» **EXERCISE DETAILS**: For the records that follow, work out how many lines include "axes" and give only that count.

= = = = = = =

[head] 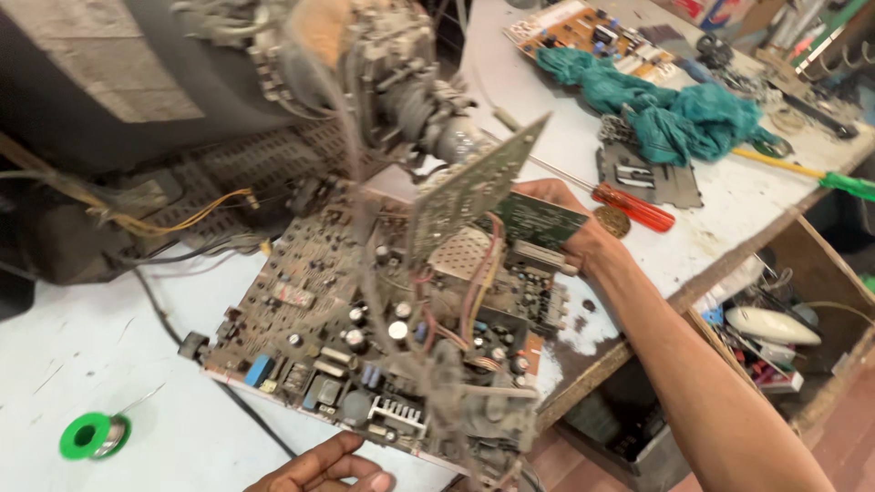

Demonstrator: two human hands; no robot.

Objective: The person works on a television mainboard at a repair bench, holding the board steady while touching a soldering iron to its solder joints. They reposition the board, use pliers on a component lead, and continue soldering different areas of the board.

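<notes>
A dusty television circuit board (365, 355) lies tilted near the tabletop's (82, 346) front edge. The right hand (556, 228) grasps its far side; the left hand (328, 469) (fingers curled, grip unclear) props the near edge. Lifting it further demands care with its attached wires.

- In the middle of my view the main board (365, 337) lies on the table (109, 355), with its near edge raised off it.
- Behind the main board sits the television tube (182, 82), and its neck (428, 118) points to the right.
- A small board (478, 182) stands tilted above the main board, just before the neck.
- My right hand (570, 223) is at the right edge of the main board, and my left hand (328, 469) is under its near edge.
- Left of my left hand a solder spool (91, 435) lies on the table.
- Right of my right hand lies a screwdriver (629, 205), and behind it a cloth (665, 105).
- Behind the cloth lies another board (583, 27).
- Below the right edge of the table there is a box (775, 337) with tools in it.
</notes>
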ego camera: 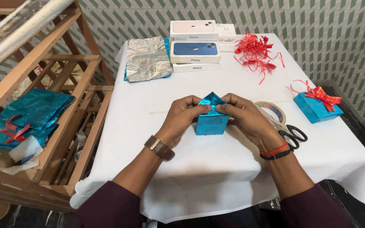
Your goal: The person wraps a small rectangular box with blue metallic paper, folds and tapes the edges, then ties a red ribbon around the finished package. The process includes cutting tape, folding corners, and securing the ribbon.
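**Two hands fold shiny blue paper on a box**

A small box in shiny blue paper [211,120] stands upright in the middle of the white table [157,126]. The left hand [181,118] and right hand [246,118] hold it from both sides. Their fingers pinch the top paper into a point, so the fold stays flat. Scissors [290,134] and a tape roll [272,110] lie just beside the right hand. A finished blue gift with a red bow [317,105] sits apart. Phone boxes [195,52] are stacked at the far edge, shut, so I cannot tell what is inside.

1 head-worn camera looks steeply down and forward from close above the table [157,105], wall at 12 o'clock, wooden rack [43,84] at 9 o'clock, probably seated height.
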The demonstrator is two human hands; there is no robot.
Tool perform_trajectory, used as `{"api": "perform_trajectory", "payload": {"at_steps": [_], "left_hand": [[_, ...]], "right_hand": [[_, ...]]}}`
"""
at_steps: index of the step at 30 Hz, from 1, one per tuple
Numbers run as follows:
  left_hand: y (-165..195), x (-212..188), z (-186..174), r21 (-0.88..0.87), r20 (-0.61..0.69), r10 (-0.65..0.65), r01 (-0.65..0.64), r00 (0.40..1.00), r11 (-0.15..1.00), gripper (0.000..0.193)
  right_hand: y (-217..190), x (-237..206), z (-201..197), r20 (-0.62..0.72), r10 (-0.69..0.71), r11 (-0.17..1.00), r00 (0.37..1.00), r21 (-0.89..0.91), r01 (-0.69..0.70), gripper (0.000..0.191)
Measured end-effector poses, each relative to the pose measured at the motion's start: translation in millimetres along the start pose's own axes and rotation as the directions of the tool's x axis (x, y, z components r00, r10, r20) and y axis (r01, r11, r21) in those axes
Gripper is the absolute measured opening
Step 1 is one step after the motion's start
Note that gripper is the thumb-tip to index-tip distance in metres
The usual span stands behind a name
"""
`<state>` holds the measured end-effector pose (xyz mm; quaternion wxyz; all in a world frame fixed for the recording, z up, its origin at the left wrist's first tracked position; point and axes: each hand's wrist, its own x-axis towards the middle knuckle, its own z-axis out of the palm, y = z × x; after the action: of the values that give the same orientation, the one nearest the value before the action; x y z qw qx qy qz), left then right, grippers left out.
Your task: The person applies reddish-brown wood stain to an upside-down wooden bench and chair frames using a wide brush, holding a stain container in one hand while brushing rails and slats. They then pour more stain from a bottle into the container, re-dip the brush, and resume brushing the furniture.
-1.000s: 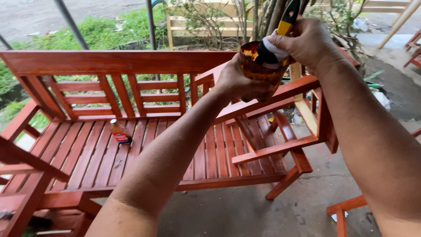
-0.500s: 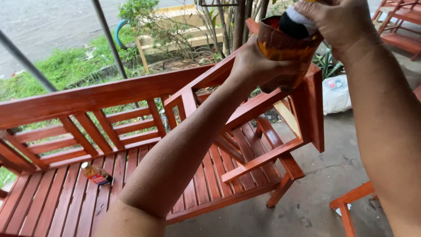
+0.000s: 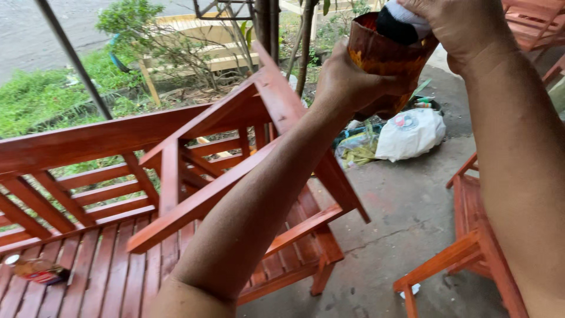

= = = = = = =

» **WORKED SOLUTION**: 2